*Exercise details*
Only the lines from the beginning of the data below through the line containing "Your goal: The" belong in the response, each copied exactly.

*Given material*
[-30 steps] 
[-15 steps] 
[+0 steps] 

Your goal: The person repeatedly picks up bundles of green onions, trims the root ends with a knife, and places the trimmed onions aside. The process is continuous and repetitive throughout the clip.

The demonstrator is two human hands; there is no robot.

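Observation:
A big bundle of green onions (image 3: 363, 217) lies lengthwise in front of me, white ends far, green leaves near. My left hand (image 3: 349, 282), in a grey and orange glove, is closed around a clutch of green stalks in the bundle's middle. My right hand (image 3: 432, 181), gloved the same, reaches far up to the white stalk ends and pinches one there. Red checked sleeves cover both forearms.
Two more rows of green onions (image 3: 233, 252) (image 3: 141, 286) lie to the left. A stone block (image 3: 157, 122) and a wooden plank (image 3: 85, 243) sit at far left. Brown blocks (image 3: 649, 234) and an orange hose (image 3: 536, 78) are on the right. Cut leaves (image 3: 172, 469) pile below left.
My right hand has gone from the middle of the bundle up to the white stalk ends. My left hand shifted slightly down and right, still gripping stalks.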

*The completed task*
[-30 steps] 
[-15 steps] 
[+0 steps] 

Your goal: The person repeatedly picks up bundles of green onions, trims the root ends with a knife, and places the trimmed onions aside. The process is continuous and repetitive throughout the clip.

No other output was requested.